### Brief
Here is the listing. Report each line in it that contains the string "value".

### Supplied material
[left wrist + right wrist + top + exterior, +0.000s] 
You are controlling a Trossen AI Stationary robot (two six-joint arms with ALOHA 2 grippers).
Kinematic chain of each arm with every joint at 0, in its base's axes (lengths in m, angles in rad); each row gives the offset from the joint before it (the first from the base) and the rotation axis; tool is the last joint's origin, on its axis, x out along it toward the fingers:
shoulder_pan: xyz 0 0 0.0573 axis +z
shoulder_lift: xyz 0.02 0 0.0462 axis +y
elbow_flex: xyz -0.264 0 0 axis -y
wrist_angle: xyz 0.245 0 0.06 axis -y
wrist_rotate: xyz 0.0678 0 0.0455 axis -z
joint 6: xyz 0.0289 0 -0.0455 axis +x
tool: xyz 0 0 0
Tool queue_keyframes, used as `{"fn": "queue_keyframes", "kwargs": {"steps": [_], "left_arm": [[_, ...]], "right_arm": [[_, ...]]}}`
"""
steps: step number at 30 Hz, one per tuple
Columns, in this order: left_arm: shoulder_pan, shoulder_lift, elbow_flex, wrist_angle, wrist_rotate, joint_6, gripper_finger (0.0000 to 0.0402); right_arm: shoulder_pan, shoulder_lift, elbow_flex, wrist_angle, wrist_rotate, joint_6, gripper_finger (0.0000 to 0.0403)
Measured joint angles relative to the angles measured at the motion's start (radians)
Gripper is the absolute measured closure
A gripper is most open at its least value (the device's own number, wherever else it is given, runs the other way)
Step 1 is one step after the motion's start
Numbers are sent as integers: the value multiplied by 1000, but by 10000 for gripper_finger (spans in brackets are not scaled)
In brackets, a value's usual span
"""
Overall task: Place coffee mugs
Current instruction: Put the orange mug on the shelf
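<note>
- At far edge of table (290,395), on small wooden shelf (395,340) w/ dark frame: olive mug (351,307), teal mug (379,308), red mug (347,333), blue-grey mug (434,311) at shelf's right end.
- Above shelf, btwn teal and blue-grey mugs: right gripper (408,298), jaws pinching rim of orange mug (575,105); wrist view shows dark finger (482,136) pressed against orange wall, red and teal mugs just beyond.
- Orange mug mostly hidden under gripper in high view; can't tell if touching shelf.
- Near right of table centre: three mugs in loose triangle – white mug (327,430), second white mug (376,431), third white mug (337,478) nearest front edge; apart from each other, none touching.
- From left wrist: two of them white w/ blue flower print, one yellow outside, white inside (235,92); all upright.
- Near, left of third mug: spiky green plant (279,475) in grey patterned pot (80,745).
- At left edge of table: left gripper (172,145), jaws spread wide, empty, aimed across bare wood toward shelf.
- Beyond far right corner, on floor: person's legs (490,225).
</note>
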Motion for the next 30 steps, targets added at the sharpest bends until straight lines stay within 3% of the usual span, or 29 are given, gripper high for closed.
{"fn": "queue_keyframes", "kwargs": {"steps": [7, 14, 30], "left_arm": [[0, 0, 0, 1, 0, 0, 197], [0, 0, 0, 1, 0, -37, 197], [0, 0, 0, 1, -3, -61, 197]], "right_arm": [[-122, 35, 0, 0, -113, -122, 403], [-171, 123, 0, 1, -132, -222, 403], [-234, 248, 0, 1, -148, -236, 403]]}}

### Written answer
A gripper is most open at its least value (the device's own number, wherever else it is given, runs the other way)
Numbers are sent as integers: the value multiplied by 1000, but by 10000 for gripper_finger (spans in brackets are not scaled)
In brackets, a value's usual span

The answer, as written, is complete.